Intervention de Pierre Lellouche

Réunion du 6 février 2013 à 9h15
Commission des affaires étrangères

Photo issue du site de l'Assemblée nationale ou de WikipediaPierre Lellouche :

C'est très chaleureusement que je souhaite la bienvenue à nos amis russes car l'UMP considère la Russie comme un pays ami et un partenaire.

Du côté russe, on se complaît à exagérer les tensions avec l'OTAN à propos de la défense anti-missile. Cette affaire peut et doit être réglée par le biais du désarmement. Il faut réduire les arsenaux nucléaires tant américains que russes. Des propositions sont à l'étude au sein du groupe animé par le sénateur Nunn et Sergueï Lavrov et dont je fais partie. Une baisse significative du nombre d'ogives dédramatiserait cette affaire. Le système anti-missile n'est évidemment pas dirigé contre la Russie, il vise des proliférateurs situés sur la façade sud du continent eurasiatique et qui constituent une menace pour elle comme pour les Occidentaux.

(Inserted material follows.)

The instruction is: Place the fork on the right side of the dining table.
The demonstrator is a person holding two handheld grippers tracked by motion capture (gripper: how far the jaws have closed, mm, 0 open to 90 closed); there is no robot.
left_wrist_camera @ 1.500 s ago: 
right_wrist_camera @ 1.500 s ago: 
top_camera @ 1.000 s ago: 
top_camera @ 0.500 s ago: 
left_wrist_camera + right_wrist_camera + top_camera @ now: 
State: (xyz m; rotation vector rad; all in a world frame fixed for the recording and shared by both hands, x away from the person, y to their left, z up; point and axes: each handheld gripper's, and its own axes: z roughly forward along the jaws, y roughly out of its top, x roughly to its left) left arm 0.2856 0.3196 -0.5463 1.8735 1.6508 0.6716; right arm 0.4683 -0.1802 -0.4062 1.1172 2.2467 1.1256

Sur la Syrie, je ne suis pas très éloigné de la position de M. Pouchkov. Il y a un équilibre, très difficile à trouver. Cela dit, el-Assad est soutenu par un pays qui n'est pas franchement recommandable, je veux parler de l'Iran. Ensuite, le conflit a déjà fait plus de 60 000 morts et des centaines de milliers de Syriens vivent dans des conditions terribles. Même s'il faut se donner du temps pour que la transition soit la moins mauvaise possible, il faut faire quelque chose sur le plan humanitaire. J'invite nos amis russes à revoir leur position sous cet angle. On ne peut pas rester les bras croisés devant une guerre civile aussi épouvantable, même si la transition politique est très compliquée à organiser. J'ai vu M. al-Khatib proposer d'ouvrir des négociations directes avec le gouvernement en place, ce qui est nouveau. Il faut peut-être laisser du temps à l'idée de progresser mais il faut aussi soulager la population.

Enfin, monsieur le président, vous avez exprimé votre inquiétude sur la prolifération nord-coréenne, mais sans rien dire de la prolifération iranienne qui déclencherait immédiatement la nucléarisation totale du Proche-Orient. Or ni la Russie, ni la France ne peuvent vivre dans la perspective d'une course aux armements nucléaires à portée de leurs villes. Que pourrions-nous faire, de concert avec la Russie, pour exercer une pression encore plus forte sur le gouvernement iranien ? L'année 2013 sera décisive à cet égard, compte tenu de l'accélération du programme nucléaire iranien annoncé, M. Pouchkov l'a entendu comme moi, par le ministre iranien qui se vantait de l'entrée en service de nouvelles centrifugeuses. Nous disposons de très peu de temps pour agir.